[Action item]
Through to the final line, write out the records below exactly, omitting any images they contain.

[Stored entries]

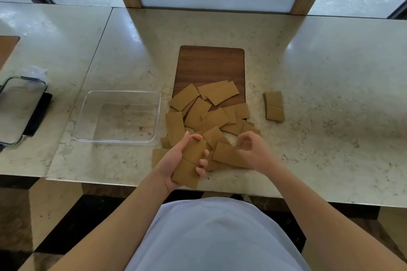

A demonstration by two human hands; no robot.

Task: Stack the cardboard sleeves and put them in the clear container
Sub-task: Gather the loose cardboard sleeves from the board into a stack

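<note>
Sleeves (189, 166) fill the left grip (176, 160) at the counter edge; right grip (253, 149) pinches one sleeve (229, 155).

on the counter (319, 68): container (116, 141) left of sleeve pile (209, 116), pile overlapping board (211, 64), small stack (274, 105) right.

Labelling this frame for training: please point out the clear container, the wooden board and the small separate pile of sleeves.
clear container (77, 130): head view, left wall.
wooden board (211, 64): head view, bare far half.
small separate pile of sleeves (274, 105): head view, middle of top sleeve.
</note>
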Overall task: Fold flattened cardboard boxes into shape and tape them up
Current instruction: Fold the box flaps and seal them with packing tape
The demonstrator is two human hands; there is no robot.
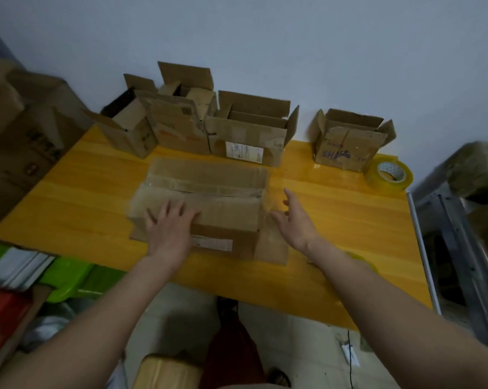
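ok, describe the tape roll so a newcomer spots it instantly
Start at the yellow table against the white wall. Follow its far right corner, just past the lone open box with blue writing. The tape roll sits there on its side: a translucent yellowish ring with a white core, the only round thing among brown boxes.

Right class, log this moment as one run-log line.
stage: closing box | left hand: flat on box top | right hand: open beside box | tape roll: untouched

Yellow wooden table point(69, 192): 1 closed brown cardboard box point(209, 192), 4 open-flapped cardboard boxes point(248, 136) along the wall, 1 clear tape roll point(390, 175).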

[Expected answer]
A demonstration by two human hands; no robot.

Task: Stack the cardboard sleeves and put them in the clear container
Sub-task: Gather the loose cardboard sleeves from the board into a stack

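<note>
Sleeves (189, 166) fill the left grip (176, 160) at the counter edge; right grip (253, 149) pinches one sleeve (229, 155).

on the counter (319, 68): container (116, 141) left of sleeve pile (209, 116), pile overlapping board (211, 64), small stack (274, 105) right.

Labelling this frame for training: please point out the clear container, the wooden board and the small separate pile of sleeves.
clear container (77, 130): head view, left wall.
wooden board (211, 64): head view, bare far half.
small separate pile of sleeves (274, 105): head view, middle of top sleeve.
</note>
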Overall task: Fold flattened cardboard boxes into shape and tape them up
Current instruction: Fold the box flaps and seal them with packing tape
The demonstrator is two human hands; there is no robot.
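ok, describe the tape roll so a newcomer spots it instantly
Start at the yellow table against the white wall. Follow its far right corner, just past the lone open box with blue writing. The tape roll sits there on its side: a translucent yellowish ring with a white core, the only round thing among brown boxes.

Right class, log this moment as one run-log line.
stage: closing box | left hand: flat on box top | right hand: open beside box | tape roll: untouched

Yellow wooden table point(69, 192): 1 closed brown cardboard box point(209, 192), 4 open-flapped cardboard boxes point(248, 136) along the wall, 1 clear tape roll point(390, 175).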

With this, the answer is finished.